*Task:*
Pull out all lines from the listing below in which the word "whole" appears.

#####

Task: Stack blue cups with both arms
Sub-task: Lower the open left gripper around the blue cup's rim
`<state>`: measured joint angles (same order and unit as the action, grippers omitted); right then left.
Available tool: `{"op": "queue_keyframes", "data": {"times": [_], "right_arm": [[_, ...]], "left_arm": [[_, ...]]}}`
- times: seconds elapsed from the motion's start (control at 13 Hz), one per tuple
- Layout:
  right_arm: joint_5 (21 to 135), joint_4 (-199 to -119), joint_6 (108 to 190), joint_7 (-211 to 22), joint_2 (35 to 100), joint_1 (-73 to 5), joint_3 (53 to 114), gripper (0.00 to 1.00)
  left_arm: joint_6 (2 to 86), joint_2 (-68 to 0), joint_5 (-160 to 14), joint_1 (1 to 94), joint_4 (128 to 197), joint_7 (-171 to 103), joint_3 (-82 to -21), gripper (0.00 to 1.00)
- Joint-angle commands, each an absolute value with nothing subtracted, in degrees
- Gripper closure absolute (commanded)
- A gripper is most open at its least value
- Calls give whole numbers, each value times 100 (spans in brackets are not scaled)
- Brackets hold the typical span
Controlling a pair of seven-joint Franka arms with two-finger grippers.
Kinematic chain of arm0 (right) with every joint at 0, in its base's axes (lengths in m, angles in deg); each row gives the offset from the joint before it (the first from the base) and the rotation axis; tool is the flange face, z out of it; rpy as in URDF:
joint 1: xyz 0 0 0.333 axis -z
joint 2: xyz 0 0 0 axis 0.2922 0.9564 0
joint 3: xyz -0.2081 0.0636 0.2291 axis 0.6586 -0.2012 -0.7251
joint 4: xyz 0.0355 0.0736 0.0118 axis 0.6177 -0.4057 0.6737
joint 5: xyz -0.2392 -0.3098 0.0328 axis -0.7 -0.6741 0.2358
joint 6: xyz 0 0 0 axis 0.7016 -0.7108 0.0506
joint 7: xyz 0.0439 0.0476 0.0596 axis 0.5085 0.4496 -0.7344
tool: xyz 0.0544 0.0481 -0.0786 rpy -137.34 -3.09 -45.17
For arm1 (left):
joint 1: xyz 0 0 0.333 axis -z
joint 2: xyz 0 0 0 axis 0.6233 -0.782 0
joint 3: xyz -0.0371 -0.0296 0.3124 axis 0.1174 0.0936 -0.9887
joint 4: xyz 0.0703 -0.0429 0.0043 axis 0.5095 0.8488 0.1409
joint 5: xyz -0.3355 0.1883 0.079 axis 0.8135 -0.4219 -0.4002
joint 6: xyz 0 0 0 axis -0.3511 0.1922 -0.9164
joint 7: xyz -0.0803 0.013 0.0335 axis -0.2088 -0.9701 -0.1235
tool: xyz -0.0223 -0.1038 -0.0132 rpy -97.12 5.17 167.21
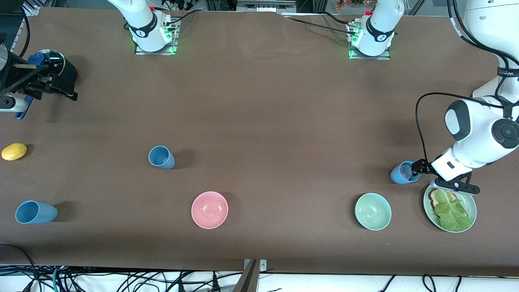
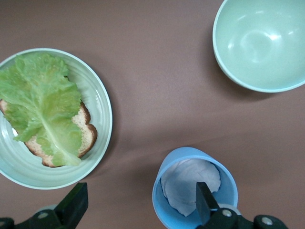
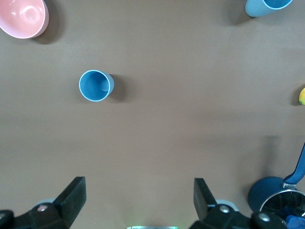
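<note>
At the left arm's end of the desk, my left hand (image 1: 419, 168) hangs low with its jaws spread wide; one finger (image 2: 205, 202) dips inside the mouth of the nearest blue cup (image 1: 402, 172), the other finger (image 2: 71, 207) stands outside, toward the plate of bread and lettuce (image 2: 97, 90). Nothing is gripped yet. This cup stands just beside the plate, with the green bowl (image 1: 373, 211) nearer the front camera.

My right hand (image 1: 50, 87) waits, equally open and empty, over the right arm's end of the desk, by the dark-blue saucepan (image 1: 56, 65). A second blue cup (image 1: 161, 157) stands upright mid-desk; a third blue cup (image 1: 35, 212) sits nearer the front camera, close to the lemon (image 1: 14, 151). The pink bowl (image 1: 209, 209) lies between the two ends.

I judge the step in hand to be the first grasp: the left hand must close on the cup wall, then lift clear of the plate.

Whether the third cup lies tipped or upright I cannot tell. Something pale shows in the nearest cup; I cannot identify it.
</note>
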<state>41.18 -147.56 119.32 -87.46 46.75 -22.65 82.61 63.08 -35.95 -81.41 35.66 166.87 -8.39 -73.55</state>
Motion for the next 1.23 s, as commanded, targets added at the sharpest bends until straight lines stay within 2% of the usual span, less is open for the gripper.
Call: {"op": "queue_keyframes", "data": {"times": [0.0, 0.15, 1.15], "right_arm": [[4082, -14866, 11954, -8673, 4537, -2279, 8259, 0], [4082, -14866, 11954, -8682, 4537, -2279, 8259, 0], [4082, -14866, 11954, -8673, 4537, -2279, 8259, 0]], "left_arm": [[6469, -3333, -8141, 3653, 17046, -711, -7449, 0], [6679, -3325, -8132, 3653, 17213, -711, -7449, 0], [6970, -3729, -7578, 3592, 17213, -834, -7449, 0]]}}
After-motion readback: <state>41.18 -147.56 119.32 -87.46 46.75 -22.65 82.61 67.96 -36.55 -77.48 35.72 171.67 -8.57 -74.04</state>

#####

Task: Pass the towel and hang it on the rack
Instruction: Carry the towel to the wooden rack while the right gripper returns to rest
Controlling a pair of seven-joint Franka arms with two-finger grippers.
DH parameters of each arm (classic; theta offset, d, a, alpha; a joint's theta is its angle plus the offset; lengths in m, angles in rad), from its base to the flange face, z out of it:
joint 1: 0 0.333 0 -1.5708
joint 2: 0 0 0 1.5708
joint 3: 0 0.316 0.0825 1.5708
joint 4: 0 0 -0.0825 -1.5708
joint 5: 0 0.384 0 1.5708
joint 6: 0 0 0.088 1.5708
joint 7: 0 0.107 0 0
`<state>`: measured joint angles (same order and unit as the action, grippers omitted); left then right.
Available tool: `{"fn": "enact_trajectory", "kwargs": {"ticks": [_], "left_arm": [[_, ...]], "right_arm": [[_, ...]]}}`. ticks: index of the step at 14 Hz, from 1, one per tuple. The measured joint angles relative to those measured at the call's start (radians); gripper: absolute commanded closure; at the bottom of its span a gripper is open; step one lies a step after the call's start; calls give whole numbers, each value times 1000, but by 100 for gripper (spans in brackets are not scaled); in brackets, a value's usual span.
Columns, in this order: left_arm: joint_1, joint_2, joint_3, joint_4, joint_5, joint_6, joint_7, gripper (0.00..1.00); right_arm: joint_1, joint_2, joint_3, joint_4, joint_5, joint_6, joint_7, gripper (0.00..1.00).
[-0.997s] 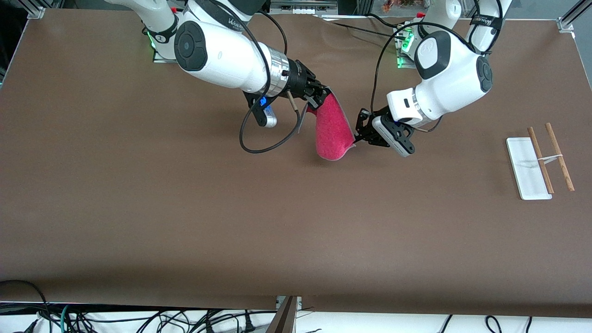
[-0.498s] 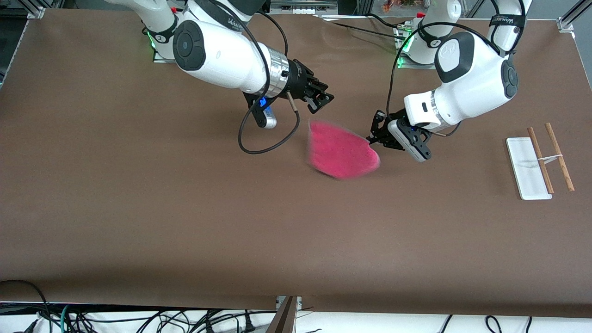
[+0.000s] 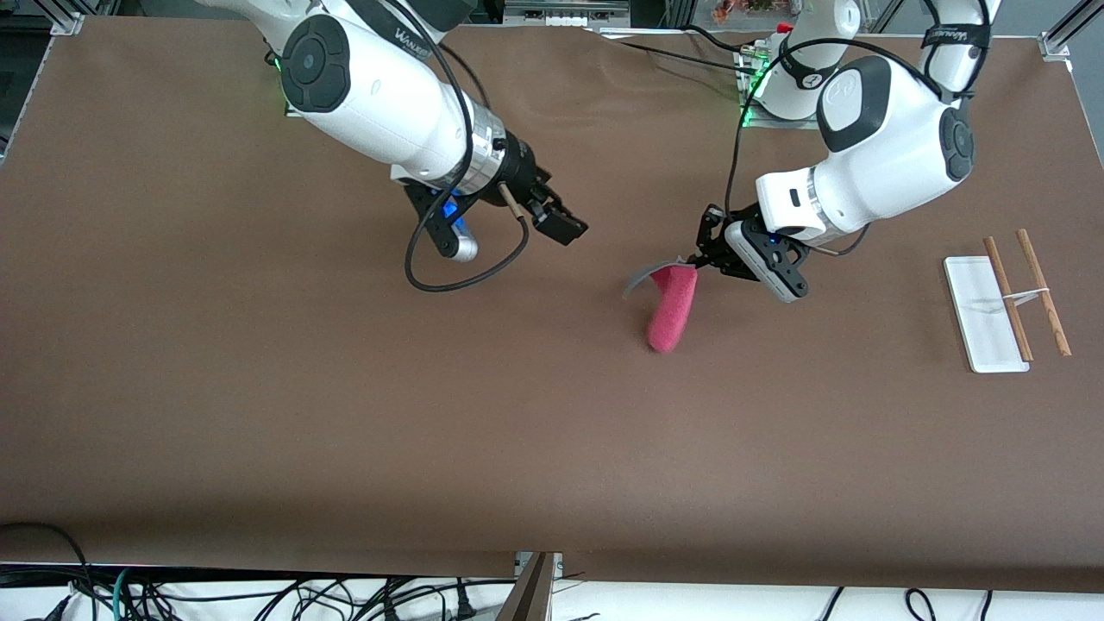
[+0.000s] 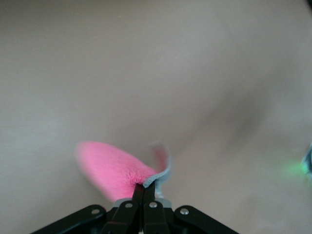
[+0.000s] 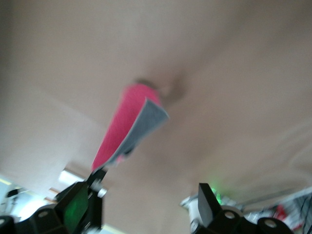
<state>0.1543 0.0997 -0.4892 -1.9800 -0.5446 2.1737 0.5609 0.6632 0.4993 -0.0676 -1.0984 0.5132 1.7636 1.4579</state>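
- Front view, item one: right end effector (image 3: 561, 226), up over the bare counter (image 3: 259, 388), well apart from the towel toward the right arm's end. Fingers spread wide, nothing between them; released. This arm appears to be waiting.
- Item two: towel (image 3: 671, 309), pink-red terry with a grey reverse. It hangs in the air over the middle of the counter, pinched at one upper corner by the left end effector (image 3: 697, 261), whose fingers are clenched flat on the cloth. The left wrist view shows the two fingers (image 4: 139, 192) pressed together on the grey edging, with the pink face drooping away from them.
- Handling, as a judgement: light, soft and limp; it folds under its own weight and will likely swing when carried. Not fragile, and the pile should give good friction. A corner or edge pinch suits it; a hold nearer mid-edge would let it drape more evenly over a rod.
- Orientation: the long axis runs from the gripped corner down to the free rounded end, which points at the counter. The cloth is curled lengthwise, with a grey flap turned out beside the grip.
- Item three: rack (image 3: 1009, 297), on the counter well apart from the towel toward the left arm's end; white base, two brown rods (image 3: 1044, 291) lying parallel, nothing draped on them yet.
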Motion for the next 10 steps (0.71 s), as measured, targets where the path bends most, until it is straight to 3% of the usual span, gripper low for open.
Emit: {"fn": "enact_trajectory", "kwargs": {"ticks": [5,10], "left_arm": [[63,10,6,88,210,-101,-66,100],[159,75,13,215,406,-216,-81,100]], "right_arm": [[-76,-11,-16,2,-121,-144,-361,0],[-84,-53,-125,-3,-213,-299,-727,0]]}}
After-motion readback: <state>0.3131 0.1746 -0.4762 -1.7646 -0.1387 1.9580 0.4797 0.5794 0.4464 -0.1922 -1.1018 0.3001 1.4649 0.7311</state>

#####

*Result for this exercise:*
- Calls give whole numbers, each value times 100 (spans in brackets are not scaled)
Available tool: `{"fn": "enact_trajectory", "kwargs": {"ticks": [_], "left_arm": [[_, ...]], "right_arm": [[_, ...]]}}`. ticks: index of the step at 14 Hz, from 1, one per tuple. The measured joint angles relative to those measured at the call's start (radians); gripper: absolute commanded closure; at the bottom of its span a gripper is open; step one lies a step after the call's start; calls give whole numbers, each value times 1000, but by 100 for gripper (spans in brackets are not scaled); in brackets, a value's usual span.

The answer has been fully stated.